Mlliyet Milliyet Blog Milliyet Blog
 
Facebook Connect
Blog Kategorileri
 

21 Nisan '10

 
Kategori
Futbol
 

Önce Reha Muhtar, sonra Erman Toroğlu ve her daim Hınçal Uluç...

Önce Reha Muhtar, sonra Erman Toroğlu ve her daim Hınçal Uluç...
 

Türk futbol medyasında, özellikle TV spor programlarında, yorumcular rating adına, popülaritelerini arttırmak adına, herhangi bir takım, yönetici, futbolcu, hakem, pozisyon, ofsayt, penaltı yani konu ne olursa olsun dakikalarca her türlü olasılığı, her türlü komple teorilerini, her türlü saçmalamayı özgürce, tv yönetimlerinin, moderatörlerinin hiç bir müdahalesi olmadan yapabilmektedirler.

Ne yazık ki, bu durum her yıl, her geçen hafta daha aykırı, daha absürd yorumlarla, iddialarla daha da kötüye gitmektedir...!

Galatasaray-Fenerbahçe maçında Selçuk'un attığı, Franco'nun yediği golden sonra bir sürü yorum yapıldı ama Reha Muhtar öyle bir yaptı ki, sanıyorum, yorumlar yeni bir boyut kazandı. Reha Muhtar dedi ki '' Top tıngır mıngır gitti kaleye ve gol oldu, oysa bu yaşımda ben olsam, o golü yemezdim...! '' Ve GS yöneticilerine bir komisyon kurup, Latinlerin bu tip işlere yatkın olduklarını belirtip, Leo Franco'nun durumunu incelemelerini tavsiye etti...

Fenerbahçe, Beşiktaşı 1-0 yendi ve yarış dışında kaldı, maçta Bobo penaltı kaçırdı. Bu sefer Erman Toroğlu çıktı '' Alex'in arkadaşına penaltı attırılır mı ? '' diye sordu ve '' Ben olsam asla attırmazdım...'' dedi.

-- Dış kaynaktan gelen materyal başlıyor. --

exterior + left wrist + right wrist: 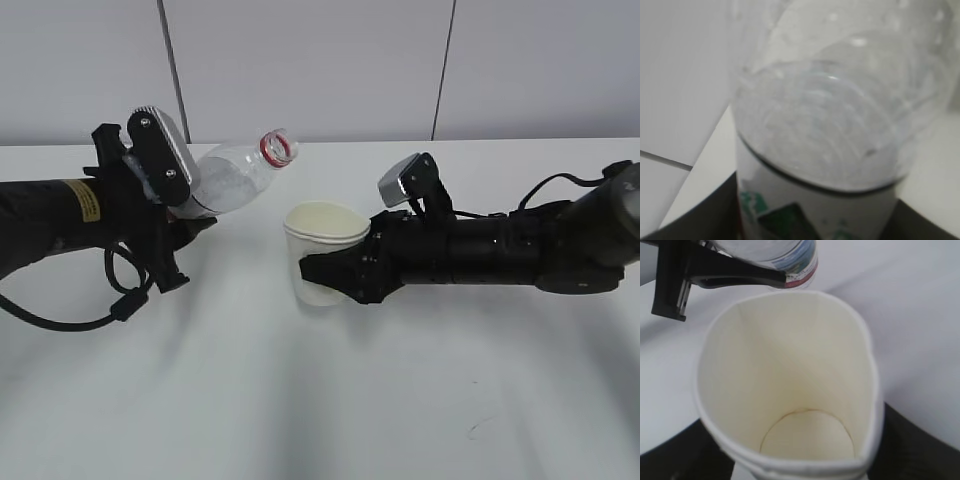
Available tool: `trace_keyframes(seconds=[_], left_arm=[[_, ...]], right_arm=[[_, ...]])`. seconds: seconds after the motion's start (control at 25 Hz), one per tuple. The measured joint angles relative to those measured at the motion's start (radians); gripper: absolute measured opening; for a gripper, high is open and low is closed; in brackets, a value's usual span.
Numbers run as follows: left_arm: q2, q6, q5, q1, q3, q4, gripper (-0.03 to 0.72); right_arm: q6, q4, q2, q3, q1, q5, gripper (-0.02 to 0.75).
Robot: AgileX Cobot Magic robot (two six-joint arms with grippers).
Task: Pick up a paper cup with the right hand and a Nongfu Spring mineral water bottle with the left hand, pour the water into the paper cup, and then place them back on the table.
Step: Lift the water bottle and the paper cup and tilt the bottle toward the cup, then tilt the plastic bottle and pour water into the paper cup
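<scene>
My left gripper (180, 225) is shut on the clear water bottle (235, 178) and holds it tilted, red-ringed mouth up and to the right, left of the cup. In the left wrist view the bottle (840, 125) fills the frame. My right gripper (325, 272) is shut on the off-white paper cup (322, 240), held upright just above the white table (300, 400), its rim squeezed oval. The right wrist view looks down into the cup (790, 380); its cream inside looks dry. The bottle's labelled base (785, 260) and the left gripper's fingers (715, 275) show beyond it.
A grey panelled wall (320, 70) stands behind the table. A black cable (60, 315) loops under the left arm. Nothing else lies on the tabletop in view.
</scene>
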State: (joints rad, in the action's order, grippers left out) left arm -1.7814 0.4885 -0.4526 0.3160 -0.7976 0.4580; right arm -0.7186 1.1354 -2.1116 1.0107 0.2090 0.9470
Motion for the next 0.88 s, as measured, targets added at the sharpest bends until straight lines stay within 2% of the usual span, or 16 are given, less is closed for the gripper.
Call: trace_keyframes(seconds=[0.28,0.44,0.64,0.88], left_arm=[[0.000,0.196,0.003,0.000,0.000,-0.115,0.376],[0.000,0.310,0.003,0.000,0.000,-0.215,0.376],[0.000,0.405,-0.011,0.000,0.000,-0.288,0.376],[0.000,0.502,-0.024,0.000,0.000,-0.349,0.376]], right_arm=[[-0.100,0.094,-0.001,0.057,0.000,-0.010,0.507],[-0.170,0.167,-0.002,0.089,0.000,-0.016,0.507],[-0.252,0.253,-0.002,0.136,0.000,-0.016,0.507],[-0.295,0.289,-0.005,0.175,0.000,-0.016,0.507]])
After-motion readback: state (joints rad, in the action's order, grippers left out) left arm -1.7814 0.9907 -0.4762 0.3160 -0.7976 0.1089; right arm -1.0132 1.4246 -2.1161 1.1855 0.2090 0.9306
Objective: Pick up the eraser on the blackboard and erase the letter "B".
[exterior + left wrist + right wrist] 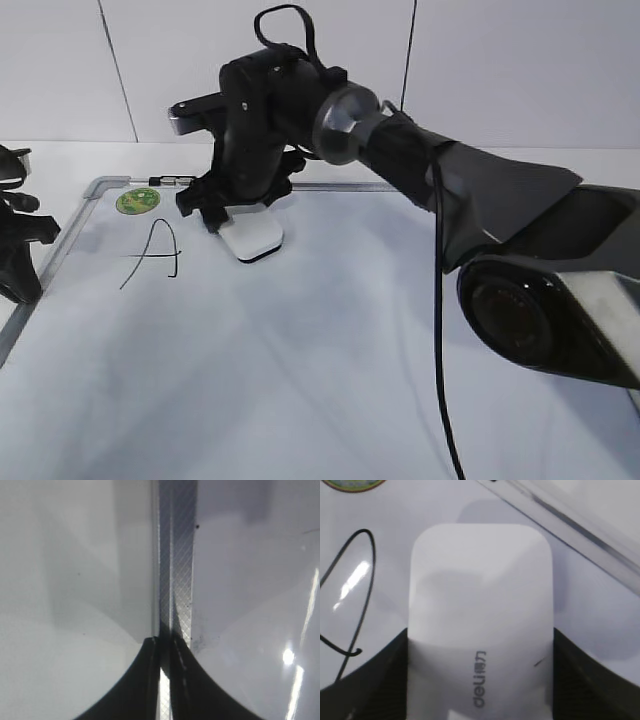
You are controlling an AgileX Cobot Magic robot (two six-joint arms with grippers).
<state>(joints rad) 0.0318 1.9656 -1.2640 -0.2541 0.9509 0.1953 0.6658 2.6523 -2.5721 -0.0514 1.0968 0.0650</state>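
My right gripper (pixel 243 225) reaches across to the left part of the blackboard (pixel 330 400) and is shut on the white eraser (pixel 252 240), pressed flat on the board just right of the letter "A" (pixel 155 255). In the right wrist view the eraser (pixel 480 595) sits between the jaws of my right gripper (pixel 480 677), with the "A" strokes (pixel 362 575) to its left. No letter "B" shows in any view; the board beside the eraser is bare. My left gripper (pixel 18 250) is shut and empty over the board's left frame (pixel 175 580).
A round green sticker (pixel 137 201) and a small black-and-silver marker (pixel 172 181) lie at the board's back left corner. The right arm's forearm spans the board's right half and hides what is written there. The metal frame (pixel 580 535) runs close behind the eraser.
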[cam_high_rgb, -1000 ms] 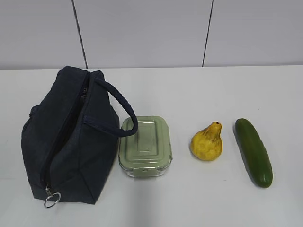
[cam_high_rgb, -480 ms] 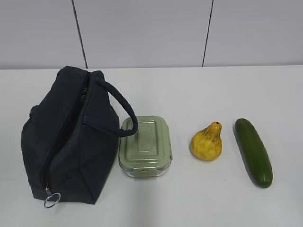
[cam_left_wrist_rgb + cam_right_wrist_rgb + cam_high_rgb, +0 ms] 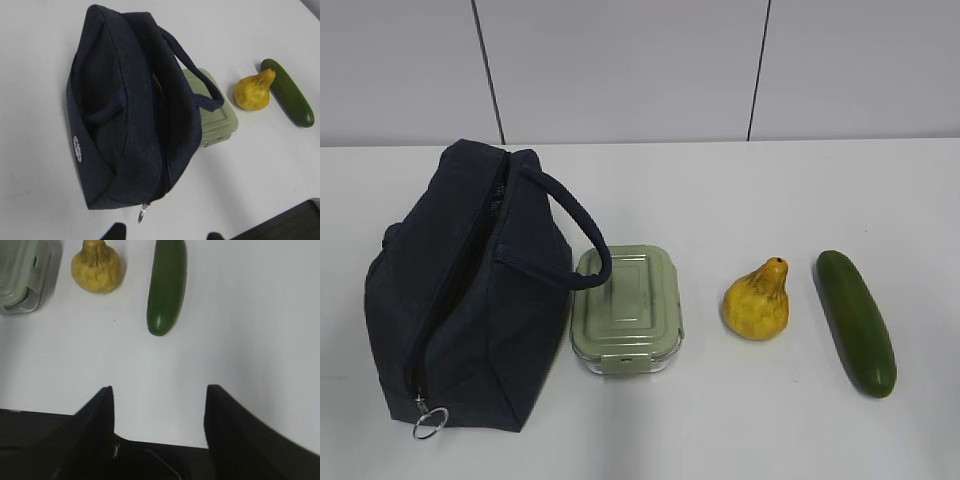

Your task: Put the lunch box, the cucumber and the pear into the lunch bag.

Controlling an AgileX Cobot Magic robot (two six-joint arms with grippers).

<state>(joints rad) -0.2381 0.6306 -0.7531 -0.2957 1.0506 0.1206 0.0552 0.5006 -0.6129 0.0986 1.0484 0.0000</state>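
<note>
The zipped lunch bag point(image 3: 125, 110) lies ahead of the left gripper point(image 3: 162, 234), long axis pointing away, ring pull point(image 3: 142, 215) nearest; both empty grippers are spread. Lunch box point(image 3: 625, 310), pear point(image 3: 757, 300) and cucumber point(image 3: 857, 322) lie rightward.

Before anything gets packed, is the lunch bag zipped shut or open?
Zipped shut: the lunch bag shows no gap or lining along its top, and its ring pull sits at the near end.
</note>
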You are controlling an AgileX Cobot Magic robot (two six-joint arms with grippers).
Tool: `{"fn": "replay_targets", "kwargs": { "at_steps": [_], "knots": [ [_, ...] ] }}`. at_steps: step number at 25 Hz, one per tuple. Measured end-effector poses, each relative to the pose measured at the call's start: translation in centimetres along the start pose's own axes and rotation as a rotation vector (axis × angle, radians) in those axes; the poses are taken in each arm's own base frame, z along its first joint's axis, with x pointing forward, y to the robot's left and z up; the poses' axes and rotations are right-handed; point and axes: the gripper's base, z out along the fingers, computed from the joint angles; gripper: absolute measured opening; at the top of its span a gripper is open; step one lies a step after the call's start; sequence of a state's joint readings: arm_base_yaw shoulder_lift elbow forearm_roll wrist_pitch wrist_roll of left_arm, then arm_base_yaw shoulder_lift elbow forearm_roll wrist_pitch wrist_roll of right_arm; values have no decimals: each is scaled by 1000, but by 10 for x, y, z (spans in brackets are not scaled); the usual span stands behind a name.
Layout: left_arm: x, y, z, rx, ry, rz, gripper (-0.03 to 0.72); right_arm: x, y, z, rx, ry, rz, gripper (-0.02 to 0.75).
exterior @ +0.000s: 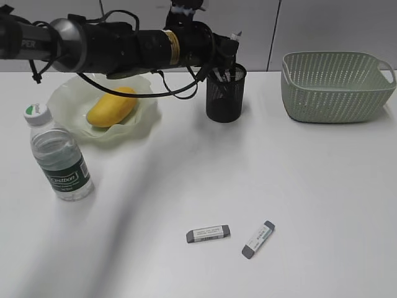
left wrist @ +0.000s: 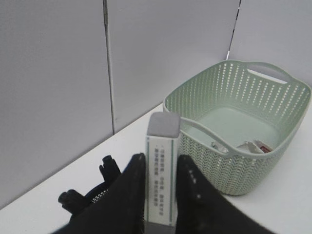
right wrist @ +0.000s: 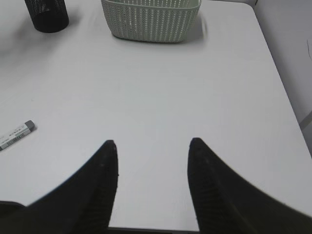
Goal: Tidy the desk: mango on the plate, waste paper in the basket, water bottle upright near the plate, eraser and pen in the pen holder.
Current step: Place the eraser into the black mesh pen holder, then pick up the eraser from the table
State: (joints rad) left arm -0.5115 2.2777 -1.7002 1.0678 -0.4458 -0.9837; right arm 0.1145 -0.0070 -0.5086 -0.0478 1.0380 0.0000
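My left gripper (left wrist: 158,158) is shut on a white eraser (left wrist: 163,141) with grey ends, held upright just above the black mesh pen holder (exterior: 225,99). Dark pen tops (left wrist: 109,165) stick out of the holder beside the jaws. Two more erasers (exterior: 208,233) (exterior: 258,239) lie flat on the desk (exterior: 298,186) at the front. The mango (exterior: 111,106) lies on the ruffled green plate (exterior: 65,102). The water bottle (exterior: 61,155) stands upright in front of the plate. The waste paper (left wrist: 253,146) lies in the basket (left wrist: 195,146). My right gripper (right wrist: 153,146) is open and empty above bare desk.
The left arm (exterior: 111,40) spans the back of the desk from the left, over the plate. The basket (exterior: 335,87) stands at the back right. In the right wrist view one eraser (right wrist: 17,134) lies at the left, with the basket (right wrist: 151,22) and pen holder (right wrist: 47,14) beyond.
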Motion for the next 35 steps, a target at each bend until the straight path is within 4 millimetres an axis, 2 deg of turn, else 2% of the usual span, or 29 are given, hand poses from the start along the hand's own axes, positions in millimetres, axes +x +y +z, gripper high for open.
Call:
{"fn": "replay_targets", "kwargs": {
  "at_steps": [3, 9, 11, 13, 15, 20, 23, 26, 28, 29, 32, 35],
  "knots": [
    [7, 3, 7, -1, 3, -3, 139, 0, 0, 0, 0, 0, 0, 383],
    [14, 9, 9, -57, 45, -3, 147, 0, 0, 0, 0, 0, 0, 383],
    [14, 9, 9, -61, 47, -4, 185, 0, 0, 0, 0, 0, 0, 383],
    [13, 9, 9, -64, 43, -15, 269, 0, 0, 0, 0, 0, 0, 383],
    [13, 10, 9, -69, 36, -35, 316, 0, 0, 0, 0, 0, 0, 383],
    [12, 10, 9, -75, 26, -59, 344, 0, 0, 0, 0, 0, 0, 383],
    [-2, 8, 3, -75, 7, -70, 335, 0, 0, 0, 0, 0, 0, 383],
    [-35, 0, -16, -50, -8, -61, 305, 0, 0, 0, 0, 0, 0, 383],
    [-57, -12, -40, -25, 11, -42, 279, 0, 0, 0, 0, 0, 0, 383],
    [-61, -17, -52, -12, 43, -7, 264, 0, 0, 0, 0, 0, 0, 383],
    [-64, -31, -96, 39, 130, -75, 238, 0, 0, 0, 0, 0, 0, 383],
    [-50, -34, -142, 52, 201, -217, 231, 0, 0, 0, 0, 0, 0, 383]
  ]
}}
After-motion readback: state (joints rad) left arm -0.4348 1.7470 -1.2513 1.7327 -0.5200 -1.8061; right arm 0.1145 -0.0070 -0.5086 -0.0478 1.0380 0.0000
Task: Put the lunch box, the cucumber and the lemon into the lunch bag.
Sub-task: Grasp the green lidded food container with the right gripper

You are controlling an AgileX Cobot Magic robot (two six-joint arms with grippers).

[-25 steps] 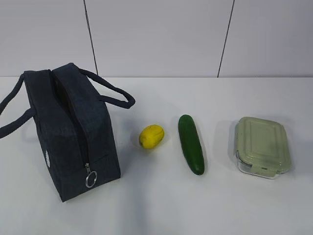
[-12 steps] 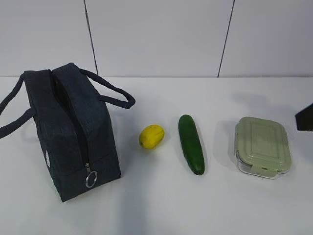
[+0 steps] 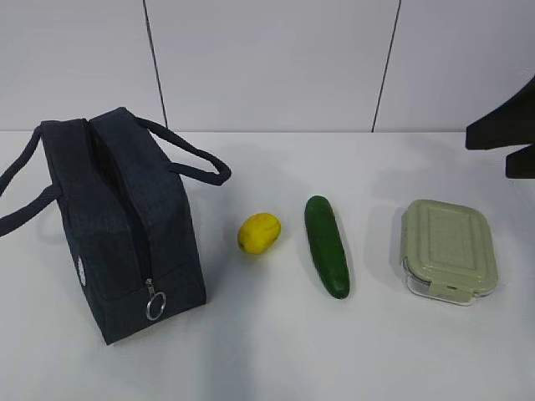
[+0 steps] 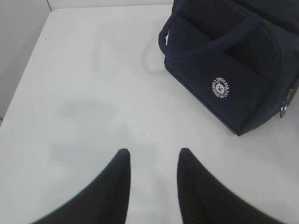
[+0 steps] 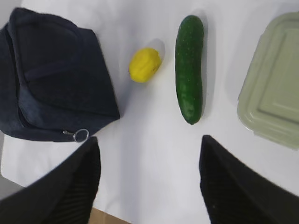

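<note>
The dark navy lunch bag (image 3: 125, 234) stands at the left, its silver ring pull (image 3: 155, 306) hanging at the front end of the zipper. To its right lie the yellow lemon (image 3: 259, 232), the dark green cucumber (image 3: 327, 246) and the lunch box (image 3: 447, 249) with its sage-green lid. A dark part of my right arm (image 3: 512, 125) shows at the right edge, above the lunch box. My right gripper (image 5: 149, 139) is open and empty, high over the lemon (image 5: 145, 64), cucumber (image 5: 189, 67), lunch box (image 5: 275, 98) and bag (image 5: 56, 84). My left gripper (image 4: 154, 151) is open over bare table, left of the bag (image 4: 233, 70).
The white table (image 3: 276, 351) ends at a pale panelled wall (image 3: 267, 58) behind. Its near edge shows in the right wrist view, with brown floor (image 5: 107, 218) below. A wall (image 4: 18, 46) borders the table on the left of the left wrist view.
The dark shape of my right arm has come in from the right edge of the exterior view and risen higher. The bag, lemon, cucumber and lunch box have not moved.
</note>
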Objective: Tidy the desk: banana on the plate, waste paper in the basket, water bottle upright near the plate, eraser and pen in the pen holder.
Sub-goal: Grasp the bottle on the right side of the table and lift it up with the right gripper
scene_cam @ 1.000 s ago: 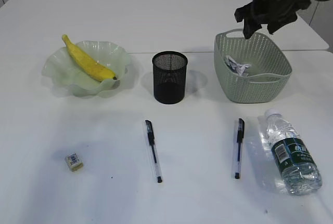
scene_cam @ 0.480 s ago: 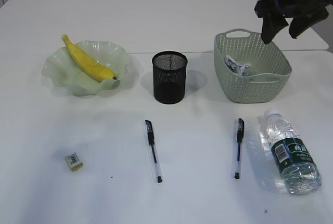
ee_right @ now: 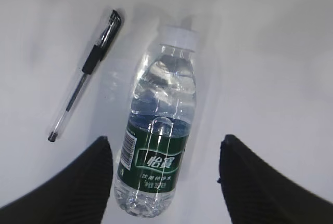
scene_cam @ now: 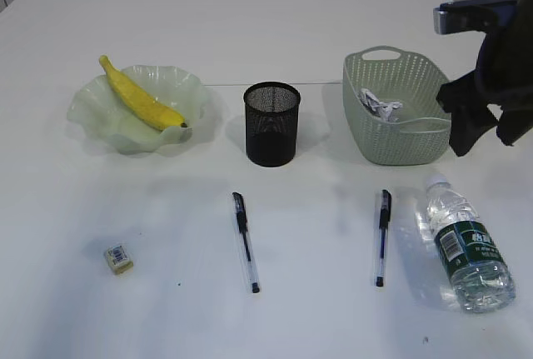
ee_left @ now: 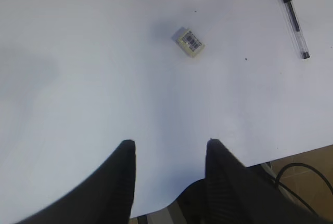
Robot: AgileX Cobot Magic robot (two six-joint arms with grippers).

Oysa, Bobo Fenerbahçe maçlarında, Fenerbahçe'ye 11 golle en fazla gol atan, en çok katkı yapan Beşiktaşlı idi. Hatta, Bobo-Alex derbi istatistikleri maç günü, yazılarını yazdığı Hürriyet'te yer almıştı. Takımına bu kadar olumlu katkı yapan Bobo niçin bu maçta böyle bir şey yapmış olsun ki...? Toroğlu bu yazıyı görmemiş olabilir mi acaba..? Sanmıyorum...

Aslında iyi ve kaliteli bir gazeteci olan Reha Muhtar'ın ince ince ''duyumlarına göre'' ortaya atmaya başladığı fikirler yerine, gündemde olmak kaygısı taşımadan kalitesini ortaya koyarak farklı bakış açıları getirmeye çalışması, yozlaşan futbol medyasına zenginlik ve derinlik katacaktır diye düşünüyorum.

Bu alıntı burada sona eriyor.